- **Task details**
Lines in the records below that contain the word "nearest" must each be copied.
Start of Source information
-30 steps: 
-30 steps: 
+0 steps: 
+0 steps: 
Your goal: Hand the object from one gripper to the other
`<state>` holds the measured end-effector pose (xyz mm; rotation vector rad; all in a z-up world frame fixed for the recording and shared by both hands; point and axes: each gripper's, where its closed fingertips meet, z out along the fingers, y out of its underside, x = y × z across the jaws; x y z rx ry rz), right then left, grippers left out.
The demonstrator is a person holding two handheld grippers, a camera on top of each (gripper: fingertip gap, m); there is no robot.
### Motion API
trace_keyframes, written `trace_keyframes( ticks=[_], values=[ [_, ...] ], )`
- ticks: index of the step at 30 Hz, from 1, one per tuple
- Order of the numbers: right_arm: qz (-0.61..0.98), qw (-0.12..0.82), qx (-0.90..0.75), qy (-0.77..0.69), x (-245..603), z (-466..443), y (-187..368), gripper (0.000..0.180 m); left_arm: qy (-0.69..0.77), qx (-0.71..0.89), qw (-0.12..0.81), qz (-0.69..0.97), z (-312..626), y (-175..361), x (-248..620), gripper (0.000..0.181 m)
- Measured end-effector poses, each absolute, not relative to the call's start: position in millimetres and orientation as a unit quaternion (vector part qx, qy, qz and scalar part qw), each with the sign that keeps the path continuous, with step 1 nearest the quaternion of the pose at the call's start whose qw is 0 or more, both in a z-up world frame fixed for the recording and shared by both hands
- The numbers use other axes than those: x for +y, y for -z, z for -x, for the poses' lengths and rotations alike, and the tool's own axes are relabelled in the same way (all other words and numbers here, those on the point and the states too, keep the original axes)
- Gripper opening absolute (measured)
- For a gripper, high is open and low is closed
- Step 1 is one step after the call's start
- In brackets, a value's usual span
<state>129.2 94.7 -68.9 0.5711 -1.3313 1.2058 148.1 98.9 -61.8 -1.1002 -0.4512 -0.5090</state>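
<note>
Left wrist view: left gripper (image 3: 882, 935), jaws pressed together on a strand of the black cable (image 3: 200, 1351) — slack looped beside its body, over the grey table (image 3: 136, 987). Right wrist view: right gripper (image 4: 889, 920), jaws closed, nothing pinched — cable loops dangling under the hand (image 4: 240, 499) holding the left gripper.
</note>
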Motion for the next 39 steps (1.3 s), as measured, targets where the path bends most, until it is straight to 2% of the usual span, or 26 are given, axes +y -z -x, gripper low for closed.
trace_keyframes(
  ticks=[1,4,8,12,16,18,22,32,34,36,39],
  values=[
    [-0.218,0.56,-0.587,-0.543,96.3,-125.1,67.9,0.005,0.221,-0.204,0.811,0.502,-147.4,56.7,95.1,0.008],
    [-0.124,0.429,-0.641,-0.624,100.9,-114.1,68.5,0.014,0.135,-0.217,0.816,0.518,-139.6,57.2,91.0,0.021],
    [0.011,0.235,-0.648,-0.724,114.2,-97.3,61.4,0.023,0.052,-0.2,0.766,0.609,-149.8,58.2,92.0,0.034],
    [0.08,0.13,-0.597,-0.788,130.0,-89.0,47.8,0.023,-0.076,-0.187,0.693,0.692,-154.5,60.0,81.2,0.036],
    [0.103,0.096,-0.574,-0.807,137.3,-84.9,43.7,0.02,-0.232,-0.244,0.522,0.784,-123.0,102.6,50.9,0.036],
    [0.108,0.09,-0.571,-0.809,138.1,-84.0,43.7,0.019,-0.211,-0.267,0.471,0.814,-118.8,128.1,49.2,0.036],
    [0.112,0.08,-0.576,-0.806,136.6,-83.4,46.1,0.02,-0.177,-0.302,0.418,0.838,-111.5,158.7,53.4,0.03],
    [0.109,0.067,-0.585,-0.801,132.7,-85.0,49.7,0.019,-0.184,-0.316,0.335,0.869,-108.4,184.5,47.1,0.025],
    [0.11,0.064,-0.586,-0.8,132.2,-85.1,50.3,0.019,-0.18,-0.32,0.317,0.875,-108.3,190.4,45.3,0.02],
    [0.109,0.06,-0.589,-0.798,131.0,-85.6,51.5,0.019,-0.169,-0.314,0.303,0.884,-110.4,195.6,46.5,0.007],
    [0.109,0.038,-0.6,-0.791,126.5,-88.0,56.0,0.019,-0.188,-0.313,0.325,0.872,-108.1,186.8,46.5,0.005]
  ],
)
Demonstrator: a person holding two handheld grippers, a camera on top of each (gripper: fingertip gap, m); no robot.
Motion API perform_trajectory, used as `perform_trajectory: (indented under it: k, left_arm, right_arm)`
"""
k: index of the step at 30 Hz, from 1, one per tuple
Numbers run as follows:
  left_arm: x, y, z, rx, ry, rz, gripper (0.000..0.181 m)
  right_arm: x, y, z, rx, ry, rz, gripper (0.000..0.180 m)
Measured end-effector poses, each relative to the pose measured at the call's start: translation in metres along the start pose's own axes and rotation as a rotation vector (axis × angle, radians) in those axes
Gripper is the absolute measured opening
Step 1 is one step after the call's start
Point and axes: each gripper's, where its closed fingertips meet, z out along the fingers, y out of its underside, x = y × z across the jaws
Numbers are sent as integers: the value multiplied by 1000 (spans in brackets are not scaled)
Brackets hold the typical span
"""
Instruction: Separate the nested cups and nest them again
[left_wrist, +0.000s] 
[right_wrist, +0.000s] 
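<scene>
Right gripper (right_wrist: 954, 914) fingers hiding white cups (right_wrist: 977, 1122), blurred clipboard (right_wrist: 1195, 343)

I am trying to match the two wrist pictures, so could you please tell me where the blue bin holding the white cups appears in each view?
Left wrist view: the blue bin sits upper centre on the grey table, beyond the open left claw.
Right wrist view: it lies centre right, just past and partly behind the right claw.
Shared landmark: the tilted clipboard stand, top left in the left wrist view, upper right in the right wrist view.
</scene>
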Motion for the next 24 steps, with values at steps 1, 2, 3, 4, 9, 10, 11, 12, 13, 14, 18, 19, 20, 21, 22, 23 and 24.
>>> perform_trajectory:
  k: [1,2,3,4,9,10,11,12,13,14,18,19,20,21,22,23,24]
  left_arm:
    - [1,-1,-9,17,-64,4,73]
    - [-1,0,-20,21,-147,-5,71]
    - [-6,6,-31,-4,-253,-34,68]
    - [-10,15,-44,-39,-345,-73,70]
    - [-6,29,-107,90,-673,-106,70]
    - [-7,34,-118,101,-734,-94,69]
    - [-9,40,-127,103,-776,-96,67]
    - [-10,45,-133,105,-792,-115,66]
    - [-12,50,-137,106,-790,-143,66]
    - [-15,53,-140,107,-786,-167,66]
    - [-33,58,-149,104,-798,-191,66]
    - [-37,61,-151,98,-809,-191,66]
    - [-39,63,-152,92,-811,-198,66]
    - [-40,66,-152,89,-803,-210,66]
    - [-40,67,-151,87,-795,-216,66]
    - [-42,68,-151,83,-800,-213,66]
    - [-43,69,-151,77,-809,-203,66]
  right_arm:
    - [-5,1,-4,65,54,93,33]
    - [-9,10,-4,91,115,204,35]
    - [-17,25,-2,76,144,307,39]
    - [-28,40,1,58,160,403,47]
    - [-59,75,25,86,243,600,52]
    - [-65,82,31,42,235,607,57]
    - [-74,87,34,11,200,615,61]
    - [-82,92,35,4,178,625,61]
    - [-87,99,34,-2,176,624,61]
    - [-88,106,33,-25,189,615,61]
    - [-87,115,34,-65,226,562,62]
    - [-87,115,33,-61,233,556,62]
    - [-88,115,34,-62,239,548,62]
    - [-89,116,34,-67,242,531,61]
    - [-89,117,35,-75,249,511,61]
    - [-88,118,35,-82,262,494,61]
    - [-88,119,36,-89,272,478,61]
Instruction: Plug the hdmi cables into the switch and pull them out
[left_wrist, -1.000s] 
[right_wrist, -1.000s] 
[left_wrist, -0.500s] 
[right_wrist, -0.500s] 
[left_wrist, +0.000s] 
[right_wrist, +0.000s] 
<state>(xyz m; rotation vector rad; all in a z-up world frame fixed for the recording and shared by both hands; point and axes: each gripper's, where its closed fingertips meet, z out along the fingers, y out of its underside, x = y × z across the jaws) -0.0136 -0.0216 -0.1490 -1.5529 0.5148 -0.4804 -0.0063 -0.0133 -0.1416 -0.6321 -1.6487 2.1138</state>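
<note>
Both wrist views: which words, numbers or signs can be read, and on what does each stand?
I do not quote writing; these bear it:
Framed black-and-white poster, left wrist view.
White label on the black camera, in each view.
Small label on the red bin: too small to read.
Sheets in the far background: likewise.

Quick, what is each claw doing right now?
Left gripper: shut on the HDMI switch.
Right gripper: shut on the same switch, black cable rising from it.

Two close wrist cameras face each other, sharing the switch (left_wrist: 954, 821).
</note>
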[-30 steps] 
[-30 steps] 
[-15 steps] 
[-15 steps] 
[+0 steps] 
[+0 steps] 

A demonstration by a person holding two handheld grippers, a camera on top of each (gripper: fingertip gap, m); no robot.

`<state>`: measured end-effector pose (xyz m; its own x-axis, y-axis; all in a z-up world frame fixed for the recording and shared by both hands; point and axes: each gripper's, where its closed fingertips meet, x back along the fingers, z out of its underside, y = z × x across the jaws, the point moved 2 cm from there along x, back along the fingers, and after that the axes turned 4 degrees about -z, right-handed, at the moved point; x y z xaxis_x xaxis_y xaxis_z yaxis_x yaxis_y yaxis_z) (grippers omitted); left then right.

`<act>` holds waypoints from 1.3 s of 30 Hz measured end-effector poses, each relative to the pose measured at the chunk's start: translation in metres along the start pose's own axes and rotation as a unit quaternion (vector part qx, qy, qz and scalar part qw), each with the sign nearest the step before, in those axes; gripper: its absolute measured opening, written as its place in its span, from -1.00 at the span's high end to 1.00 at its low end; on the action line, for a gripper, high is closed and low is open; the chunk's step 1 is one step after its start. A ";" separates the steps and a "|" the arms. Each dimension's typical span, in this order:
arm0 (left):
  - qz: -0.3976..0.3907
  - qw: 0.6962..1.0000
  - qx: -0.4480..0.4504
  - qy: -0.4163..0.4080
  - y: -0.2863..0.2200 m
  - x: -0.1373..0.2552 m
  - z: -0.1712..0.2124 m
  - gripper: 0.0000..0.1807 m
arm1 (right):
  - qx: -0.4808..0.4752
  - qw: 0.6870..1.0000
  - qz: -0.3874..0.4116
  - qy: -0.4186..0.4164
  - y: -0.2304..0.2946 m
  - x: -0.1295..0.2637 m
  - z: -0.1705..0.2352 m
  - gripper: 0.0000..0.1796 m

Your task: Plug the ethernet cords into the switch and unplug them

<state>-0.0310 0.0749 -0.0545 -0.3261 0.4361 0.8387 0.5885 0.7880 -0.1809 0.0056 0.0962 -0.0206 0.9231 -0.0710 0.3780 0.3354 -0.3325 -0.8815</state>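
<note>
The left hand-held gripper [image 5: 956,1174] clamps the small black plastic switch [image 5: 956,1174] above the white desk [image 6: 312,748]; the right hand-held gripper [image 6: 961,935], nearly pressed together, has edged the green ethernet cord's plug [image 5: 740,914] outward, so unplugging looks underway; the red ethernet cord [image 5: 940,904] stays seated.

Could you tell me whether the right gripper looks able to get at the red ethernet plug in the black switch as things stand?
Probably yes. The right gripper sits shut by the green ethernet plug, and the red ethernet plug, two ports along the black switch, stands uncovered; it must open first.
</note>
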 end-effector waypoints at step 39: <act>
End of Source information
- **Problem solution**
- Measured end-effector poses, each absolute, not relative to the call's start: position in millimetres and orientation as a unit quaternion (vector part qx, qy, qz and scalar part qw), each with the sign that keeps the path continuous, with step 1 nearest the quaternion of the pose at the call's start whose qw is 0 or more, both in a z-up world frame fixed for the recording and shared by both hands
`<act>` holds waypoints from 1.3 s of 30 Hz measured end-effector poses, each relative to the pose measured at the chunk's start: translation in metres along the start pose's own axes and rotation as a unit quaternion (vector part qx, qy, qz and scalar part qw), each with the sign nearest the step before, in those axes; gripper: its absolute measured opening, written as its place in its span, from -1.00 at the span's high end to 1.00 at its low end; on the action line, for a gripper, high is closed and low is open; the chunk's step 1 is one step after its start. A ";" separates the steps and a "|" the arms. Each dimension's typical span, in this order:

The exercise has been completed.